What is expected
Once the line containing "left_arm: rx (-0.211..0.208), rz" is found in the records below, return it and each following line exactly, up to and including the line containing "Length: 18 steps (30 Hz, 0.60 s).", and nothing else.

Material for this exercise
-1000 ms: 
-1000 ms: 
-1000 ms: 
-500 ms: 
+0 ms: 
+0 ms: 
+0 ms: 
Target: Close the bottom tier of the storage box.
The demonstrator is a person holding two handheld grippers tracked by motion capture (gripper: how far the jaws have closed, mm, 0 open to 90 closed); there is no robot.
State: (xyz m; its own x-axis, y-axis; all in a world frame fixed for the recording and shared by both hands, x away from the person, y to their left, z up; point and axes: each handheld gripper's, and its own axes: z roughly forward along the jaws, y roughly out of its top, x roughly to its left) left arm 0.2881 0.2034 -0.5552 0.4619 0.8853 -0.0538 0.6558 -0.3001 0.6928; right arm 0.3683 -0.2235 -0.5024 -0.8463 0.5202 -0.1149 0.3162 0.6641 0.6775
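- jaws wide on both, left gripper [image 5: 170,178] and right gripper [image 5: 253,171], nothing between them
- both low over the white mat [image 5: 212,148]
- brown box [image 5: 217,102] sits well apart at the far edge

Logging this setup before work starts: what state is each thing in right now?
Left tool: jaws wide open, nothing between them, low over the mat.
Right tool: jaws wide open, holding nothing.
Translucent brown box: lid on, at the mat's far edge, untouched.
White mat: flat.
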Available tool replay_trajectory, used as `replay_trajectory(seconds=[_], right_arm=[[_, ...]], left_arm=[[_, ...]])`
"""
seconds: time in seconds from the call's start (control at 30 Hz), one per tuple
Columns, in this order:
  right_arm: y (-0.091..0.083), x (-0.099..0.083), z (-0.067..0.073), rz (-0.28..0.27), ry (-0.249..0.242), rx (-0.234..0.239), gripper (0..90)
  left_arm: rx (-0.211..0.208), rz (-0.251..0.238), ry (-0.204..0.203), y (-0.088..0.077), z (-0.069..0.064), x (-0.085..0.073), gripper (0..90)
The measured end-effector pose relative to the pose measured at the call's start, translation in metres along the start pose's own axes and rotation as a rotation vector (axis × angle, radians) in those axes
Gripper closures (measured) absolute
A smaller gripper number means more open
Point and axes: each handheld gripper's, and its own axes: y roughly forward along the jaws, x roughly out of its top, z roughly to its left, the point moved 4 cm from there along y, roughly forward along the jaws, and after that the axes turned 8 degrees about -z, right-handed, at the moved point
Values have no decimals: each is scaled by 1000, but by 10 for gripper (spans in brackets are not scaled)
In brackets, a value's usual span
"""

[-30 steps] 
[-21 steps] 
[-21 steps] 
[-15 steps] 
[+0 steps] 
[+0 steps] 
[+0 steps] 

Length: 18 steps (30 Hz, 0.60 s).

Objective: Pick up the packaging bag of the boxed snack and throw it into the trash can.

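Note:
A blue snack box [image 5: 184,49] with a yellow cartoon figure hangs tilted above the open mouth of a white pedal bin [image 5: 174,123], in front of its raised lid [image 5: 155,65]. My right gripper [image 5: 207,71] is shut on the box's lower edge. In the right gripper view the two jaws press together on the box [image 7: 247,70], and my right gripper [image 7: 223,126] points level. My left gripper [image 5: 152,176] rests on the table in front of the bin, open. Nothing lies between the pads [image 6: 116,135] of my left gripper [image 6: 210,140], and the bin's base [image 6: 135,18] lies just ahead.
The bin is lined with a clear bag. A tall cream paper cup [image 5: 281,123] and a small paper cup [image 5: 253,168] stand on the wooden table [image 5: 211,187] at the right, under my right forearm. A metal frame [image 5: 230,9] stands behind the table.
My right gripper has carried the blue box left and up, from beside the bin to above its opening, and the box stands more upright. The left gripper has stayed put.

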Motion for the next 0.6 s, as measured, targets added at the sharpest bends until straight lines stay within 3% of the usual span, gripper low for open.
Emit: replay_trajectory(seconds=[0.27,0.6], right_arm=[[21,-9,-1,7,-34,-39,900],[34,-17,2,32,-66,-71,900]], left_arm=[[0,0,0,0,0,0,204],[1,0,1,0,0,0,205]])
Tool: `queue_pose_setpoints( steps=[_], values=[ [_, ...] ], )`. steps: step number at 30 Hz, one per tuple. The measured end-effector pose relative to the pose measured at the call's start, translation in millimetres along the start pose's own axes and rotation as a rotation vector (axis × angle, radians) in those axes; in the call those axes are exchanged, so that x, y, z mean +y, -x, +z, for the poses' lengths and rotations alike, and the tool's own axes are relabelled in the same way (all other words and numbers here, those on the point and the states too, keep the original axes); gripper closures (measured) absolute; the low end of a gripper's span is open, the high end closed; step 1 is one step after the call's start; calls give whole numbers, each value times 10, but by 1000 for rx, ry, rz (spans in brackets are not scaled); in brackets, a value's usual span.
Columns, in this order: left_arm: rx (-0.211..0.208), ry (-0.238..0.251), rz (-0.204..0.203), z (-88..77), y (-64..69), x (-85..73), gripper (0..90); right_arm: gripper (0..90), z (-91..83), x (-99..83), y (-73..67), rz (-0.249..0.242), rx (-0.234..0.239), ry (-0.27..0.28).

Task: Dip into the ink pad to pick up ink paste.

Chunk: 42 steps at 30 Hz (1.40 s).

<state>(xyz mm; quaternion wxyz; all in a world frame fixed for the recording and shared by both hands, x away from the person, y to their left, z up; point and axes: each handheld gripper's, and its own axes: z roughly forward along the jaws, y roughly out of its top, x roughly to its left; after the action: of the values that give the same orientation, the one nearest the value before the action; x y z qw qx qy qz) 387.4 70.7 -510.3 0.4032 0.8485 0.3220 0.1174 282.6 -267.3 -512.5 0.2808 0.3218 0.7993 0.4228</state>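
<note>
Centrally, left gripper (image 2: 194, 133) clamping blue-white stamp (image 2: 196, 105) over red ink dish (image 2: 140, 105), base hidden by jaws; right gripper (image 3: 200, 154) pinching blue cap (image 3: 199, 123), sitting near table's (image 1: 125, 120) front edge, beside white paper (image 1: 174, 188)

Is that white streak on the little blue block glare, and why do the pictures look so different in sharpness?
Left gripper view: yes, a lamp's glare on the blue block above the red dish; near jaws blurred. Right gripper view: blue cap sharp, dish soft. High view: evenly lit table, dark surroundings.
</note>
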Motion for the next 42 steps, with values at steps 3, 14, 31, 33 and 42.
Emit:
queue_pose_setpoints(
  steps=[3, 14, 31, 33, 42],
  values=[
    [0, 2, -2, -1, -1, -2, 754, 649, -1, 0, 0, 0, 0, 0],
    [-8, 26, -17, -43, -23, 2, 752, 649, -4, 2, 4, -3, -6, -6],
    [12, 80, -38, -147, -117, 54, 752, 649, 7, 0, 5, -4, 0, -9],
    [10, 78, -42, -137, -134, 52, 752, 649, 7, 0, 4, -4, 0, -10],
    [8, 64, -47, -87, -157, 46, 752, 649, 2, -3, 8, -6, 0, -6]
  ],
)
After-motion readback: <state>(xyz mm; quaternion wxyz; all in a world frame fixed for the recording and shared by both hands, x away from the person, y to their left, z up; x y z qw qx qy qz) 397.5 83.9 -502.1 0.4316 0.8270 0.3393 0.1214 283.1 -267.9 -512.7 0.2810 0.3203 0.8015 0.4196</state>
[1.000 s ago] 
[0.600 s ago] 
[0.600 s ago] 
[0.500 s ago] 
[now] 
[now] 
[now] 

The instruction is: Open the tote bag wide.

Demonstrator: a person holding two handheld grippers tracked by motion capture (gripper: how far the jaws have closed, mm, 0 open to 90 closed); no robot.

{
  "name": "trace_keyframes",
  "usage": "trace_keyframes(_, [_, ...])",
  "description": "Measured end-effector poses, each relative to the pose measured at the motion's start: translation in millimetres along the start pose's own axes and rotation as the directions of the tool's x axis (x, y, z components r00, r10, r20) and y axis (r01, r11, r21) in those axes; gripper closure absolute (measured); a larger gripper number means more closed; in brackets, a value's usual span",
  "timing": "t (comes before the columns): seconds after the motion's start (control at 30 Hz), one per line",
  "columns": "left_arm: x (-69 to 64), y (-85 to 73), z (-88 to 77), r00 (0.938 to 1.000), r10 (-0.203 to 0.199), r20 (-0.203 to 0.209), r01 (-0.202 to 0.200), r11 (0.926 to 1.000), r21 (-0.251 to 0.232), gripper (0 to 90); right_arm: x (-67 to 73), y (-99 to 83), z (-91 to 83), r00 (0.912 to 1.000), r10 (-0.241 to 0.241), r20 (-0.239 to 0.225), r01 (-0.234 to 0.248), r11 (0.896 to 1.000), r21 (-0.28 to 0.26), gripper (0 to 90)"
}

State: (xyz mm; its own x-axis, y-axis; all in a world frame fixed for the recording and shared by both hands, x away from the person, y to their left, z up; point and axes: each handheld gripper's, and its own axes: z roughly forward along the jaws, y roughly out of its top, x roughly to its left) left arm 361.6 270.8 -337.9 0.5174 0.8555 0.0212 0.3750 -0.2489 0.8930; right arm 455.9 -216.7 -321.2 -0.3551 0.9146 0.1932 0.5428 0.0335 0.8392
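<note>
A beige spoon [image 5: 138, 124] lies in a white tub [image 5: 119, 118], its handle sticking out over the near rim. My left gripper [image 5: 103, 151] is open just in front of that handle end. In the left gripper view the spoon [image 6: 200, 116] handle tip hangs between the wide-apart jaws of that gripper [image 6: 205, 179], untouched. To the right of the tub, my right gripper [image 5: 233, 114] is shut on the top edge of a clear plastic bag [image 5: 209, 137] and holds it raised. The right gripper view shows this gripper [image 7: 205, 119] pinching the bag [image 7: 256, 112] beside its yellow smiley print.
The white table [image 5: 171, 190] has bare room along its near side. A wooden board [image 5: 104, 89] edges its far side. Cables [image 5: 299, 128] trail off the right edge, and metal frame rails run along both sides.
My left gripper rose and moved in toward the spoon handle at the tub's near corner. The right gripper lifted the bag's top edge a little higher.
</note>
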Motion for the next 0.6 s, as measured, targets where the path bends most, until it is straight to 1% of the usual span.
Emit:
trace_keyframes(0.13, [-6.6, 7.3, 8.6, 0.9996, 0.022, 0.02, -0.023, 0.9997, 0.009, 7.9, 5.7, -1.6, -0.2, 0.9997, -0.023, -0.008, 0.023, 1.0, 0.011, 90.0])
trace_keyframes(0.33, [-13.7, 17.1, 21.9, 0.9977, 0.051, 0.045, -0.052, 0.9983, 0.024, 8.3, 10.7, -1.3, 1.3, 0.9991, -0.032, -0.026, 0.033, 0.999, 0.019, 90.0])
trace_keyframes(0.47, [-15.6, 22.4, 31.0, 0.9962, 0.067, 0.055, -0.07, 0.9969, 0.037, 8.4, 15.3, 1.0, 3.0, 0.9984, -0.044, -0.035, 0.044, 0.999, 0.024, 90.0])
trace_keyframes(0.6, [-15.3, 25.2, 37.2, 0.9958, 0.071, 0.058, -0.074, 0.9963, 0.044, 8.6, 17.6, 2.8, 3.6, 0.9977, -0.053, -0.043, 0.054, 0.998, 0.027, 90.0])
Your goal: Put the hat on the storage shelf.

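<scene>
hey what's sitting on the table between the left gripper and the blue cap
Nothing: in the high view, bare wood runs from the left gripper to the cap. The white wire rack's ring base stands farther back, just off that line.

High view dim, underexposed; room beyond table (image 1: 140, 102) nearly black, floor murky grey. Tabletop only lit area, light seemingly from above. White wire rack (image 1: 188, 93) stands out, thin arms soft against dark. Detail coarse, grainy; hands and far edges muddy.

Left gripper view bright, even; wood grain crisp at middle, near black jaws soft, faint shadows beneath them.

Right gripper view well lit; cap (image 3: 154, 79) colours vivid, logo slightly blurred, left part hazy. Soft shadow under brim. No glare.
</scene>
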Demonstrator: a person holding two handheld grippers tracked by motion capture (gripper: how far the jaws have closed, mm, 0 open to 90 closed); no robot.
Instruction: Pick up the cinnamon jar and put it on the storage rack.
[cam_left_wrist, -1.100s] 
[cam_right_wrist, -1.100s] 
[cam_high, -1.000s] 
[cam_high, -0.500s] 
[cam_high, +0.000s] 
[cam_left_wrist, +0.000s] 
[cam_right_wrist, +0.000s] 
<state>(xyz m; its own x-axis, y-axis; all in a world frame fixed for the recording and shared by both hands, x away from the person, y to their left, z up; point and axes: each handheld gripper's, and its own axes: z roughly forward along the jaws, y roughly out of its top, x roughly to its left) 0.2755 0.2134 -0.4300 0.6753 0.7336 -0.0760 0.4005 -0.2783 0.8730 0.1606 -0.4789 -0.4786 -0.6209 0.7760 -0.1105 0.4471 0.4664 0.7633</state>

Response
  left_arm: rx (-0.211..0.208), rz (-0.251..0.238), ry (-0.204..0.203), y (-0.088..0.077), z (-0.069..0.064), x (-0.085..0.073), gripper (0..90)
The measured end-effector pose relative to the pose measured at the call's start, translation in metres along the start pose's own axes and rotation as a rotation vector (axis × angle, radians) in those axes
Gripper closures (measured) absolute
A smaller gripper number means more open
Point and axes: each handheld gripper's, and its own axes: y roughly forward along the jaws, x roughly out of its top, z roughly to its left, the point moved 4 cm from there along y, roughly forward along the jaws, and after that the axes turned 8 degrees about -z, right-handed, at the moved point
Values have no decimals: each is scaled by 1000, but by 10 for gripper (spans in brackets are not scaled)
In brackets, a value's usual span
"""

[-30 steps] 
[-21 steps] 
[-21 steps] 
[-15 steps] 
[+0 steps] 
[+0 steps] 
[+0 steps] 

Length: 18 steps (30 Hz, 0.60 s).

What was asked for in the exercise is now done.